Problem to solve:
Copy each line of the data that has "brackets" in it.

Data block:
%%
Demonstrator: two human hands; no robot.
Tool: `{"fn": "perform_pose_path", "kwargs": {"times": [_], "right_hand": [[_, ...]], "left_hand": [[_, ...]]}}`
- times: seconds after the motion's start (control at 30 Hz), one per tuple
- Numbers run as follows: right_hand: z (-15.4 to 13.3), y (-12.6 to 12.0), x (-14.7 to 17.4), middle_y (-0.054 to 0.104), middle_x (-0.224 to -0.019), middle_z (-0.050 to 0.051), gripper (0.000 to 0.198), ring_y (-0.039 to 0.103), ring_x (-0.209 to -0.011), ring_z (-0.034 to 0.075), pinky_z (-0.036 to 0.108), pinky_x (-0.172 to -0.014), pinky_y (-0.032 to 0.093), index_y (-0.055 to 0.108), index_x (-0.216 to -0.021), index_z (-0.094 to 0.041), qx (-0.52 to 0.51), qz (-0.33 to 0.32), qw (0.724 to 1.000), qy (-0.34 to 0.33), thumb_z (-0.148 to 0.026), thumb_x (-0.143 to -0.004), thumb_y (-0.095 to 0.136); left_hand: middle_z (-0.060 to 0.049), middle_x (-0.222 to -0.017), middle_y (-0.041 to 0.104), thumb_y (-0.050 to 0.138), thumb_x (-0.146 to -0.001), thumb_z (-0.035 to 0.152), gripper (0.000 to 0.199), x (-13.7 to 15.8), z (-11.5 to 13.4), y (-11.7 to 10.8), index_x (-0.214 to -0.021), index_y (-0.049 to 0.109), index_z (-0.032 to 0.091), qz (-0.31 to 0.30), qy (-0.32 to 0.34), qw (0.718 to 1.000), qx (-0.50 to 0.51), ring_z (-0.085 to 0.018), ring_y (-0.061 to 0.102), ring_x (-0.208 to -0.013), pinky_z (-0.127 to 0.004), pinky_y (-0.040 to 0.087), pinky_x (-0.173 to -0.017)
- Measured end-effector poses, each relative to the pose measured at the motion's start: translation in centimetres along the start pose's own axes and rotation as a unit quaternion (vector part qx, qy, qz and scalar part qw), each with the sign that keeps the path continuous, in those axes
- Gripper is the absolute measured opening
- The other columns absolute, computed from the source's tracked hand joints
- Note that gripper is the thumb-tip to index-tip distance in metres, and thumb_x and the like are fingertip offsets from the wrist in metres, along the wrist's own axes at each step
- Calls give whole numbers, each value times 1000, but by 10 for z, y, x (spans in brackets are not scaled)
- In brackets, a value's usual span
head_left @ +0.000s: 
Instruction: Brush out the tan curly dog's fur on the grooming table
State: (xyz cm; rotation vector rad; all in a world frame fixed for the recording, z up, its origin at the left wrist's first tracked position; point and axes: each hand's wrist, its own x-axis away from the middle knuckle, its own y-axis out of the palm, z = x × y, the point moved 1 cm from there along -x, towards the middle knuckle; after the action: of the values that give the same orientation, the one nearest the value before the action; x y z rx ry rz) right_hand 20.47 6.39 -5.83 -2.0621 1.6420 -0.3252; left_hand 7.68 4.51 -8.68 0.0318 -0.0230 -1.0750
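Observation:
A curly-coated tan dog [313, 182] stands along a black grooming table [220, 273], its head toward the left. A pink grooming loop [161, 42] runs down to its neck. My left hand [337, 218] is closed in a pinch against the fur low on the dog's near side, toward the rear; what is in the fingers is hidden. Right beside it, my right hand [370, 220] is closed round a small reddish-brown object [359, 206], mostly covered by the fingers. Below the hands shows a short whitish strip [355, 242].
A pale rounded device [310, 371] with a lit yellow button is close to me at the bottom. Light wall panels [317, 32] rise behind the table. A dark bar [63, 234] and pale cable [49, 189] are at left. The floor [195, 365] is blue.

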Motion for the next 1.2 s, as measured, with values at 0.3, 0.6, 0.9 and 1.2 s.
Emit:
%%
Result:
- Calls give whole numbers, each value times 1000, but by 10 for z, y, x (spans in brackets are not scaled)
- In brackets, a value's usual span

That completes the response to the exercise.